Your objective
Return an exact copy of the entries, skipping any picture you find.

Dataset records

++++++++

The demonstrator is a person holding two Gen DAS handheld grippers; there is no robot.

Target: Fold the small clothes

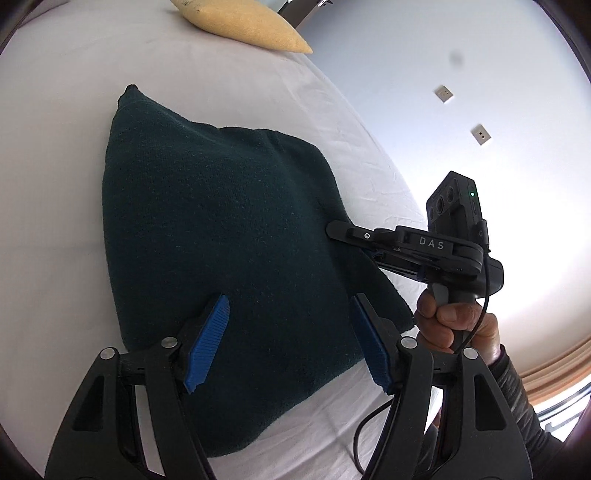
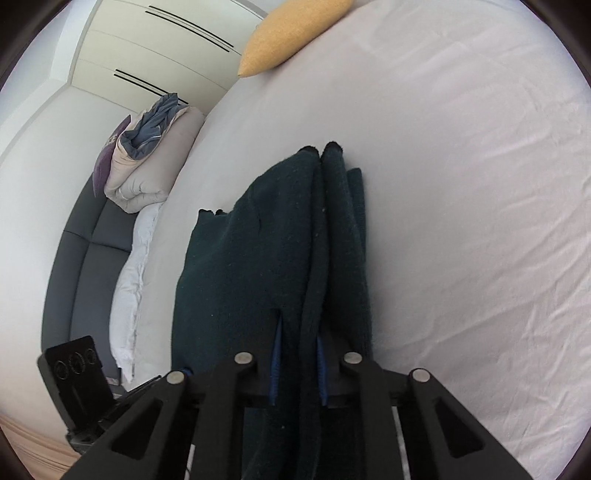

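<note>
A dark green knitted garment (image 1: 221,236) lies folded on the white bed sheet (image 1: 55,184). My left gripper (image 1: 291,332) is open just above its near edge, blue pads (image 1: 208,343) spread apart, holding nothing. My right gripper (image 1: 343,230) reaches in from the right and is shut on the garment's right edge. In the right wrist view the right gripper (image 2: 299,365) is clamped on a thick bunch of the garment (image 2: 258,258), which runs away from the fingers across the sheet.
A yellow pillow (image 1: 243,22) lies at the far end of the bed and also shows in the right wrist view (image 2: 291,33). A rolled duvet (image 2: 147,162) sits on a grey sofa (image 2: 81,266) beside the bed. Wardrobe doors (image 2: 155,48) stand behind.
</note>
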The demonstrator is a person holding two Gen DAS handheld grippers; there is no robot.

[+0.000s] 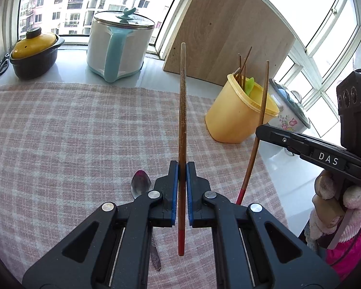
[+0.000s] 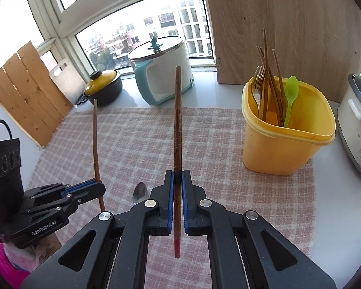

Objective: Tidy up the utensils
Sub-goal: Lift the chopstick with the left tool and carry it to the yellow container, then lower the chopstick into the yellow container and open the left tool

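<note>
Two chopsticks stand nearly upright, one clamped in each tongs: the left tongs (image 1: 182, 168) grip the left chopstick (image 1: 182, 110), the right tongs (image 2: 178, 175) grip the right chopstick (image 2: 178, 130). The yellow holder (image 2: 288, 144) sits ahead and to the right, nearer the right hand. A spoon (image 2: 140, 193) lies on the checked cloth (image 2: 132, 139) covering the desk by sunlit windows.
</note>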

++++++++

Solved exercise
The demonstrator is a person holding two Gen DAS handheld grippers; there is no robot.

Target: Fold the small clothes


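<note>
A dark green knitted garment (image 1: 221,236) lies folded on the white bed sheet (image 1: 55,184). My left gripper (image 1: 291,332) is open just above its near edge, blue pads (image 1: 208,343) spread apart, holding nothing. My right gripper (image 1: 343,230) reaches in from the right and is shut on the garment's right edge. In the right wrist view the right gripper (image 2: 299,365) is clamped on a thick bunch of the garment (image 2: 258,258), which runs away from the fingers across the sheet.
A yellow pillow (image 1: 243,22) lies at the far end of the bed and also shows in the right wrist view (image 2: 291,33). A rolled duvet (image 2: 147,162) sits on a grey sofa (image 2: 81,266) beside the bed. Wardrobe doors (image 2: 155,48) stand behind.
</note>
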The demonstrator is a person holding two Gen DAS handheld grippers; there is no robot.

[+0.000s] 
[+0.000s] 

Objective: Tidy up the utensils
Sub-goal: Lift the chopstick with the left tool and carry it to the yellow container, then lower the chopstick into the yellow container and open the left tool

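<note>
Two chopsticks stand nearly upright, one clamped in each tongs: the left tongs (image 1: 182, 168) grip the left chopstick (image 1: 182, 110), the right tongs (image 2: 178, 175) grip the right chopstick (image 2: 178, 130). The yellow holder (image 2: 288, 144) sits ahead and to the right, nearer the right hand. A spoon (image 2: 140, 193) lies on the checked cloth (image 2: 132, 139) covering the desk by sunlit windows.
</note>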

This output has been given in full.